A more sophisticated approach has been the tactic of funding think-tanks to push a company’s interests. As Burton puts it, a tobacco company seeking to influence government policy would be unlikely to attract a sympathetic audience speaking for itself; however, ‘a little funding routed via a think-tank enables the policy agenda of corporate donors to be projected to a broader audience with more credibility’. While commonly perceived as being independent bodies, the majority of think-tanks are anything but neutral, as the author makes clear. Nor are journalists necessarily wise to the loyalties of the think-tanks; far from exercising proper scrutiny over their activities, the author contends that journalists tend to ‘focus on the dummy and ignore the ventriloquist’. Think-tanks rely heavily on corporate sponsorships, the details of which are not publicly disclosed. While resisting compulsory disclosure of their own funding arrangements, think-tanks and other political lobbyists continue to demand that donations made to non-government organisations opposed to business groups (such as The Wilderness Society) be open to public scrutiny.
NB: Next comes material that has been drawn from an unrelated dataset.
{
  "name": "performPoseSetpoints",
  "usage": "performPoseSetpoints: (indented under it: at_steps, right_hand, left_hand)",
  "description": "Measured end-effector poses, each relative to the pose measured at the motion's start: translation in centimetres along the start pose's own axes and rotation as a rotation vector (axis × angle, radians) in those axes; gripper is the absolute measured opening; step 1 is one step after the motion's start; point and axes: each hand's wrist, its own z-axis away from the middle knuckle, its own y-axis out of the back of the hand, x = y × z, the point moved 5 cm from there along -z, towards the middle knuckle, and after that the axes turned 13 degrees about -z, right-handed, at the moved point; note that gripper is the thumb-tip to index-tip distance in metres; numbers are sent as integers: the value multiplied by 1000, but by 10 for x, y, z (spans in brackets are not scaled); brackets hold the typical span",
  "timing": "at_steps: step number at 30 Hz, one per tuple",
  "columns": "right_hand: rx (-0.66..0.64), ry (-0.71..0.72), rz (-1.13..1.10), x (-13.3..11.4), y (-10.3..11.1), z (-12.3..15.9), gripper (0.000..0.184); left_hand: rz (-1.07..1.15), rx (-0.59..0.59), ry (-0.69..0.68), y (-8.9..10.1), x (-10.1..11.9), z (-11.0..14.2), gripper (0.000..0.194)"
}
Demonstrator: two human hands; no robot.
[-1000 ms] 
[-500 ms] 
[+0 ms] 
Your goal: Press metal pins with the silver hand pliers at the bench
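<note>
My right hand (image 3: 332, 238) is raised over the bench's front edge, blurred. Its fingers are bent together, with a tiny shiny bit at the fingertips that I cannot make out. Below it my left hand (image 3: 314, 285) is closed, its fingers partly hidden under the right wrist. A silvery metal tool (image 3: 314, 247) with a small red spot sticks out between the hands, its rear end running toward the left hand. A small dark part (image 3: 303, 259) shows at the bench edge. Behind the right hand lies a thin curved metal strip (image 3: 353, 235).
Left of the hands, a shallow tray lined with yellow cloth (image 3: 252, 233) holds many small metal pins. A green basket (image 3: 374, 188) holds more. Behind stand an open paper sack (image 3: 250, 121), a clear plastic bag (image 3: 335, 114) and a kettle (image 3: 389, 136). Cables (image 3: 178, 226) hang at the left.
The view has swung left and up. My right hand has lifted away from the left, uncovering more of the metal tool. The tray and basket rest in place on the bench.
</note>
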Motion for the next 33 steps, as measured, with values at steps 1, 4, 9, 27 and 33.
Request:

Nor do these tactics exhaust the options available to an organisation intent on spinning its message; others include having practising journalists vet PR campaigns and press releases; sponsoring activities apparently unconnected to the company’s business activities (in order to ‘rub shoulders’ with influential policy makers); and ‘managing’ the contents of potentially damaging statements by exploiting close relationships with senior public servants. As the author points out in the book’s conclusion, the PR industry has become huge and ubiquitous, so much so that Inside Spin can serve only as an introduction to the industry’s practices in Australia. To this extent, however, it succeeds well.

For an otherwise quality publication, there were too many errors to ignore: the two worst examples were the name of an Australian PR executive spelled two different ways in the one paragraph (on page 5), and the description of an American sportswear company said to have been ‘widely dammed’ for exploiting cheap labour (on page 83). Such howlers take the gloss off good writing. Publishers should increase their budgets for editing and proofreading. To end on a positive note, the book has a good index.